— Сапожищами топают? По моим полам? — грозно прорычал Чесменский, сел, с уханьем, очень по-звериному зевнул. — А ты пошли их на хрен, а вдогонку скажи, что нет его, князя Бурова, отсутствует. Выслан к едрене фене по долгу службы. Все, иди. Да, слышь, князя Бурова-то разбуди потом, скажи, чтоб спешно собирался. Уходить ему надо, уехать, затеряться. Россия не Франция, места хватит. А я ведь, Василий Василич, здесь тоже не задержусь, на хер мне нужна она, такая служба-то. Что, махнешь со мной в Москву, а? Рысаков будем разводить, чаи распивать. Эх, конфетки-бараночки, словно лебеди… Ну все, иди, и пошли их на хрен-то как следует, семиэтажно, от всей души.
А когда Гарновский вышел, он поднялся, удрученно и горестно вздохнул и голосом, полным сожаления, пробурчал:
— Эх, Като, Като, мало Гришка учил тебя жизни, эх, мало. Как есть ты сука, курва немецкая… — И неожиданно, так, что люстры закачались, бухнул кулачищем об стол. — Эй, кто-нибудь, романеи мне в большом стакане! И апельцин! Запорю!..
Нет, ничего этого ни Буров, ни Лаура не знали, — подставляя лица утренней свежести, мчались они во весь карьер на восток. Перед ними лежала Россия, необъятная, как сказал Разумовский, страна. А уж он-то знал, что говорил.
ЭПИЛОГ
I
Быстро опускался вечер. Небо посерело, нахмурилось, клубом роилась мошкара, от реки тянуло сыростью, холодом, запахами тины и мокрого дерева. С криками, похожими на стоны, летели в гнезда уставшие птицы. День угасал.
— Да, боярин, а ведь не за горой стынь, холода-то. — Егорий Рваный взглянул наверх, на приутюжившее деревья небо, мотнул кудлатой головой, вздохнул и ловко угнездил в углях обмазанную глиной утку. — Коли по рябине смотреть, зима ноне ранней будет, снежной. А с хиусом[491] да с хлящими[492] шутки не шуткуют.
Говорил он гнусаво, в нос, как-то по-особому отрывисто пришмыгивая, — спасибо его милости государеву кату, вырвавшему ноздри заодно с хрящами. Еще и уши обкорнавшему. Слава тебе, Господи, что под личиной[493] да под малахаем с опушкой не видно. Да и кому смотреть-то, боярину этому опальному или бабе его? Они, видит Бог, видывали и не такое…
— Ага, зябнут ножки, зябнут ручки, не дожить нам до получки, что-то стало холодать, не пора ли нам поддать, — нейтрально и на редкость фальшиво отреагировал Буров, закончил надраивать ствол и бережно сунул за пояс. — Ты уедешь к северным оленям, в дальний Магадан уеду я…

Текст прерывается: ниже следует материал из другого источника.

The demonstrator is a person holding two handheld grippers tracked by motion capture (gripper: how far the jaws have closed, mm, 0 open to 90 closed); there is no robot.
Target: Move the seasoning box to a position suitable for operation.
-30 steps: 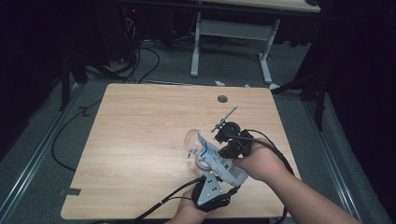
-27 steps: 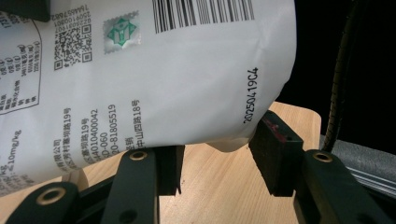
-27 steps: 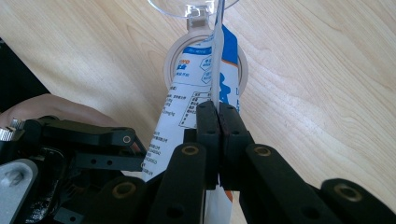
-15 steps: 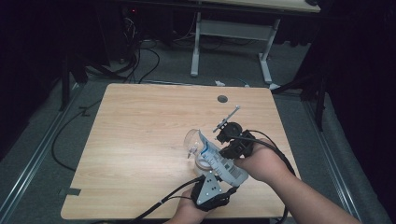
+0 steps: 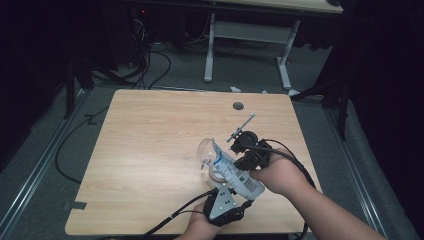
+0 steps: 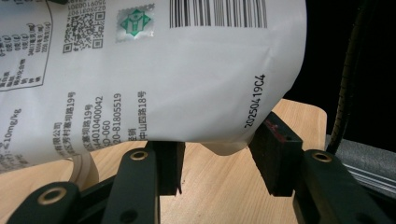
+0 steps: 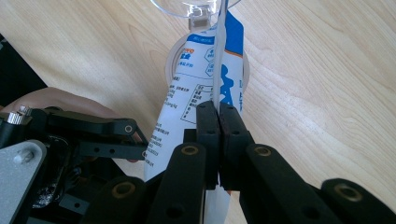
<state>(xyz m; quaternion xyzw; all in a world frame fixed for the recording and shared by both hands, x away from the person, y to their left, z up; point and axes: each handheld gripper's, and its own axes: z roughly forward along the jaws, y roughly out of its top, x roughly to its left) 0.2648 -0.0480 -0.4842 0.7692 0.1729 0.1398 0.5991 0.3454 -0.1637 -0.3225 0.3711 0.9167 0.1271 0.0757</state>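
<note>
A: What does the right claw [image 7: 218,109] have?

B: Its jaws are pressed together on the thin edge of the pouch [image 7: 187,107], pinching the seam. In the high view that claw [image 5: 239,161] sits right of the pouch [image 5: 235,172], which is tilted with its upper end toward the glass [image 5: 206,151].

A: And the left claw [image 6: 217,156]?

B: Its jaws stand apart. In the left gripper view the pouch [image 6: 149,70] hangs just above and between them, with its lower corner dipping into the gap. The left pad looks very near or touching the pouch, the right pad stands off from it. I would not call that a grip.

A: So where does the work stand?

B: The pouch is lifted off the surface [image 5: 150,150] and brought to the glass, so picking up and carrying look done. In the right gripper view the pouch's top reaches the rim of the glass [image 7: 196,7], over a roll of tape [image 7: 173,58] lying on the surface.

A: Is it open? Is anything pouring?

B: I cannot tell. No stream or contents show in the glass. I judge that opening or emptying the pouch is left, with the left claw [image 5: 222,202] placed to take the lower end.
</note>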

Он был не в настроении, более того — осталось всего три патрона и действительно с гулькин хрен до заморозков. Вроде бы не курлыкали еще в небе журавли, не порошила еще тайгу метель опавших листьев, но осень уже чувствовалась — и в стылой свежести ночей, и в желтизне осоки, и в низких, тяжелых облаках. Заканчивался август, агонизировало лето — обильное, сибирское, разочаровывающе короткое. А вокруг, невзирая ни на что, продолжала бушевать природа: пенилась, кипела в водоворотах река, била волнами о камни и пороги, ветер, воя, рвал верхушки лиственниц; ухал где-то, собираясь на охоту, филин; хором робко пробовали голоса осторожные ночные птицы. Вот он, ликующий апофеоз флоры и фауны, торжествующая природа-мать, с коей что Буров, что Лаура пообщались изрядно, от души, впечатлений, надо полагать, на оставшуюся жизнь хватит. Впрочем, Бога гневить нечего, до Тобольска все было на редкость мило и довольно цивильно. Более того, путешествовали с приятностью. Подорожная была выписана на имя генерала Черкасова и сопровождающего его особу капитана Ермилова, а кроме того, имелась еще бумажка, из которой явствовало, что вышеозначенные персоны следуют конфиденциально, с ревизией и по долгу службы. Фискальной. И направил их не кто-нибудь, а сам Степан Иванович Шешковский собственной персоной. Словом, поначалу путешествовали, не напрягаясь, — всюду их встречали поклонами, лаской, хлебом-солью, умилением и взятками. Это был не то чтобы удар Остапа Бендера по бездорожью, но хорошо задуманная долгоиграющая афера, основанная на том прискорбном факте, что у российских-то властей обычно рыло в пуху.